HOW TO COMPLETE THIS TASK:
Would you reproduce the whole listing exactly, minus its images?

- - - - - - -

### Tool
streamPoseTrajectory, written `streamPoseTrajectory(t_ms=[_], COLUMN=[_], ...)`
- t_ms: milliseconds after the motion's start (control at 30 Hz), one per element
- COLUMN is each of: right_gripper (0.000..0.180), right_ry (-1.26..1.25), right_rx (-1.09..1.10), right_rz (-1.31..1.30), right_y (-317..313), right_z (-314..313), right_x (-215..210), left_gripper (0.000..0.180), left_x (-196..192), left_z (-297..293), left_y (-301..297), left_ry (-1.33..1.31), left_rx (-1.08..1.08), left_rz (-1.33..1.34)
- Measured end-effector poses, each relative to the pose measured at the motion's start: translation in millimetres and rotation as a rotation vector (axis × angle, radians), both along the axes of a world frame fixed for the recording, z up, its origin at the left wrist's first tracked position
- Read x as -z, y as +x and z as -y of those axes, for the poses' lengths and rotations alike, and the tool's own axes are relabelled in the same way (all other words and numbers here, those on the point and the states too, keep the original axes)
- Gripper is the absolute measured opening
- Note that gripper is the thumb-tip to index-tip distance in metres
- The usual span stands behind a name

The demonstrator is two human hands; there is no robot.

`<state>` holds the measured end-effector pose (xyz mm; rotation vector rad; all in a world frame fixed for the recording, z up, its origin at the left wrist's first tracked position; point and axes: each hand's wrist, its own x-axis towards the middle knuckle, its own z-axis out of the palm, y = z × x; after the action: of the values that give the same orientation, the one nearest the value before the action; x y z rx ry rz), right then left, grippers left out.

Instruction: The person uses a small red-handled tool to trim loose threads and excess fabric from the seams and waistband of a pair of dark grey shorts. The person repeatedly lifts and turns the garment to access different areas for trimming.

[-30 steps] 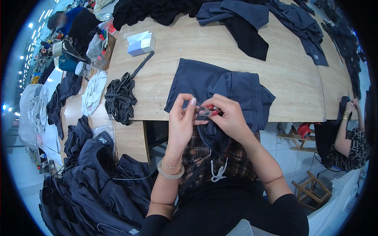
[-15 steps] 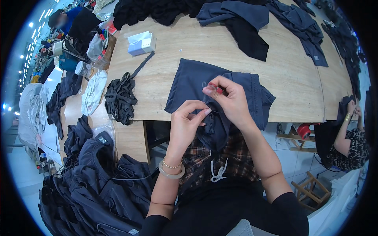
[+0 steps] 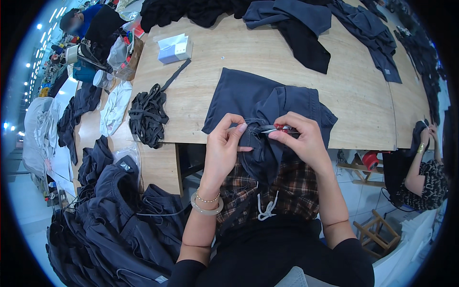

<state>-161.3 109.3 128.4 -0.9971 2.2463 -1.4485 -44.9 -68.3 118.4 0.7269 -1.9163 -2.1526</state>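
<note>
A dark blue-grey garment point(image 3: 244, 93) is spread over the near table edge and hangs onto my lap. My left hand point(image 3: 224, 141) has thumb and forefinger pinched on a fine loose thread point(image 3: 253, 120) above a stitched part of the cloth. In my right hand point(image 3: 302, 138) are small thread snips point(image 3: 282, 128) with red on the handle. Their metal blades point left, at the bunched cloth just right of my left fingertips. Whether the blades touch the thread, I cannot tell.
Dark cloth strips point(image 3: 147, 117) lie heaped left on the wooden table point(image 3: 191, 100), near a tissue box point(image 3: 175, 50). More dark garments point(image 3: 124, 220) pile up at my lower left. Dark cloth point(image 3: 287, 19) lies along the far side. A wooden stool point(image 3: 377, 232) and another person point(image 3: 423, 174) are right.
My right hand has come down and turned, bringing the snips' blades to the cloth beside my left hand. My left hand has shifted slightly up and left, its fingers still pinched.
</note>
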Motion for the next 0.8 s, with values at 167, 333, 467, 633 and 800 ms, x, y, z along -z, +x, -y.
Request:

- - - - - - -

ANSWER BOX:
### Tool
streamPoseTrajectory, written `streamPoseTrajectory(t_ms=[_], COLUMN=[_], ...)`
- t_ms: milliseconds after the motion's start (control at 30 Hz), one per element
- COLUMN is each of: right_gripper (0.000..0.180), right_ry (-1.26..1.25), right_rx (-1.09..1.10), right_rz (-1.31..1.30), right_y (-317..313), right_z (-314..313), right_x (-215..210), left_gripper (0.000..0.180), left_x (-196..192), left_z (-297..293), left_y (-301..297), left_ry (-1.33..1.31), left_rx (-1.08..1.08), left_rz (-1.33..1.34)
- Measured end-effector poses, each relative to the pose measured at the motion's start: translation in millimetres and rotation as a rotation vector (axis × angle, radians), both along the axes of a world frame fixed for the recording, z up, its origin at the left wrist's first tracked position
- Read x as -z, y as +x and z as -y of those axes, for the poses' lengths and rotations alike, and the tool's own axes are relabelled in the same way (all other words and numbers here, those on the point and the states too, keep the original axes)
- Gripper is the absolute measured opening
- Note that gripper is the thumb-tip to index-tip distance in metres
- The usual span stands behind a name

The demonstrator is two human hands; there is no robot.

`<state>` holds the measured end-effector pose (xyz mm; rotation vector rad; all in a world frame fixed for the recording, z up, its origin at the left wrist's first tracked position; point and axes: each hand's wrist, its own x-axis towards the middle knuckle, its own z-axis out of the palm, y = z × x; after the action: of the values that give the same orientation, the one nearest the value before the action; x y z rx ry rz), right then left, grippers left out.

Instruction: The person uses a small red-handled tool to trim loose threads and excess fabric from the seams and waistband of a pair of dark grey shorts. The person repeatedly lifts and turns the garment to access different areas for trimming.

[-30 steps] 
[-15 steps] 
[+0 steps] 

<state>-161.3 109.3 128.4 -0.9971 2.2463 -1.4485 -44.9 -68.3 118.4 0.7269 -1.9163 -2.1526</state>
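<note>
A dark blue-grey garment point(image 3: 244, 93) is spread over the near table edge and hangs onto my lap. My left hand point(image 3: 224, 141) has thumb and forefinger pinched on a fine loose thread point(image 3: 253, 120) above a stitched part of the cloth. In my right hand point(image 3: 302, 138) are small thread snips point(image 3: 282, 128) with red on the handle. Their metal blades point left, at the bunched cloth just right of my left fingertips. Whether the blades touch the thread, I cannot tell.
Dark cloth strips point(image 3: 147, 117) lie heaped left on the wooden table point(image 3: 191, 100), near a tissue box point(image 3: 175, 50). More dark garments point(image 3: 124, 220) pile up at my lower left. Dark cloth point(image 3: 287, 19) lies along the far side. A wooden stool point(image 3: 377, 232) and another person point(image 3: 423, 174) are right.
My right hand has come down and turned, bringing the snips' blades to the cloth beside my left hand. My left hand has shifted slightly up and left, its fingers still pinched.
</note>
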Motion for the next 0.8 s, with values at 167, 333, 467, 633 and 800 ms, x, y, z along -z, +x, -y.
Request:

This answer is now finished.